* [Exercise prompt] Line by line, return everything in the listing exactly.

* [Given information]
▬▬▬
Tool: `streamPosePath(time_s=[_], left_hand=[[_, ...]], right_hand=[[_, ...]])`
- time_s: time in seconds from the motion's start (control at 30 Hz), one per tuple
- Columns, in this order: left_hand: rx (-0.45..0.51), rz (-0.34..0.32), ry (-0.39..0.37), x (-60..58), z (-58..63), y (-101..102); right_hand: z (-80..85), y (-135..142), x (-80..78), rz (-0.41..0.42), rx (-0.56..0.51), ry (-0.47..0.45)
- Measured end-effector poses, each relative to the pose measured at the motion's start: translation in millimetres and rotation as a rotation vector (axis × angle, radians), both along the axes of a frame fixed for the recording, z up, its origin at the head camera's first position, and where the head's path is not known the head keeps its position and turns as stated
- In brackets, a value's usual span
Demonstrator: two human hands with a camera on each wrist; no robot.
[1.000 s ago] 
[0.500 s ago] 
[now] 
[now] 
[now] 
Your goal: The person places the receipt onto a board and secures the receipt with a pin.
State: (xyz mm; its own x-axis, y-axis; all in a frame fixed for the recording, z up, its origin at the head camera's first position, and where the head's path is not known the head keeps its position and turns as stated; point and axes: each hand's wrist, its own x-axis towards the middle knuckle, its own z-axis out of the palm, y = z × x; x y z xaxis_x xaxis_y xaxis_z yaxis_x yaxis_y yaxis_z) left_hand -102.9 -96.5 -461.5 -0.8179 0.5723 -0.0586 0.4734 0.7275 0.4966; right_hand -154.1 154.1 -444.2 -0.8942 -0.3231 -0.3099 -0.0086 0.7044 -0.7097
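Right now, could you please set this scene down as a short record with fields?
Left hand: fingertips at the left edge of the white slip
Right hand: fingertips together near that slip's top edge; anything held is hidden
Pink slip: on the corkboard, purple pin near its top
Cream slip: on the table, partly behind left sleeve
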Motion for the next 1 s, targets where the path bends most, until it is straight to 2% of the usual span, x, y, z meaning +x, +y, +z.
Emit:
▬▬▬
* [Solution to this problem]
Tool: `streamPosePath(time_s=[_], left_hand=[[_, ...]], right_hand=[[_, ...]])`
- time_s: time in seconds from the motion's start (control at 30 Hz), one per tuple
- Columns, in this order: left_hand: rx (-0.45..0.51), rz (-0.34..0.32), ry (-0.39..0.37), x (-60..58), z (-58..63), y (-101..102); right_hand: z (-80..85), y (-135..142), x (-80..78), rz (-0.41..0.42), rx (-0.56..0.51), ry (-0.47..0.45)
- Measured end-effector poses, each relative to the pose measured at the motion's start: translation in millimetres and rotation as a rotation vector (axis × angle, radians), both along the axes of a frame fixed for the recording, z up, its origin at the head camera's first position, and where the head's path is not known the head keeps its position and turns as stated
- In brackets, a value's usual span
Demonstrator: two human hands with a camera on each wrist; no robot.
[1.000 s ago] 
[0.500 s ago] 
[now] 
[now] 
[now] 
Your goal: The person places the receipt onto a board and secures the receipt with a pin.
State: (xyz mm; its own x-axis, y-axis; all in a frame fixed for the recording, z up, its origin at the head camera's first position, and where the head's path is not known the head keeps its position and turns as stated; point and axes: each hand's wrist, its own x-axis towards the middle knuckle, its own z-axis out of the palm, y = z × x; x y z xaxis_x xaxis_y xaxis_z yaxis_x yaxis_y yaxis_z) left_hand -102.9 -96.5 -461.5 -0.8179 0.5723 -0.0586 0.4734 0.7275 0.4966; right_hand -154.1 154.1 -444.2 -0.8942 -0.3231 -0.3099 -0.0086 0.7044 -0.7097
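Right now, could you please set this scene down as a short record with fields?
Left hand: fingertips at the left edge of the white slip
Right hand: fingertips together near that slip's top edge; anything held is hidden
Pink slip: on the corkboard, purple pin near its top
Cream slip: on the table, partly behind left sleeve
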Motion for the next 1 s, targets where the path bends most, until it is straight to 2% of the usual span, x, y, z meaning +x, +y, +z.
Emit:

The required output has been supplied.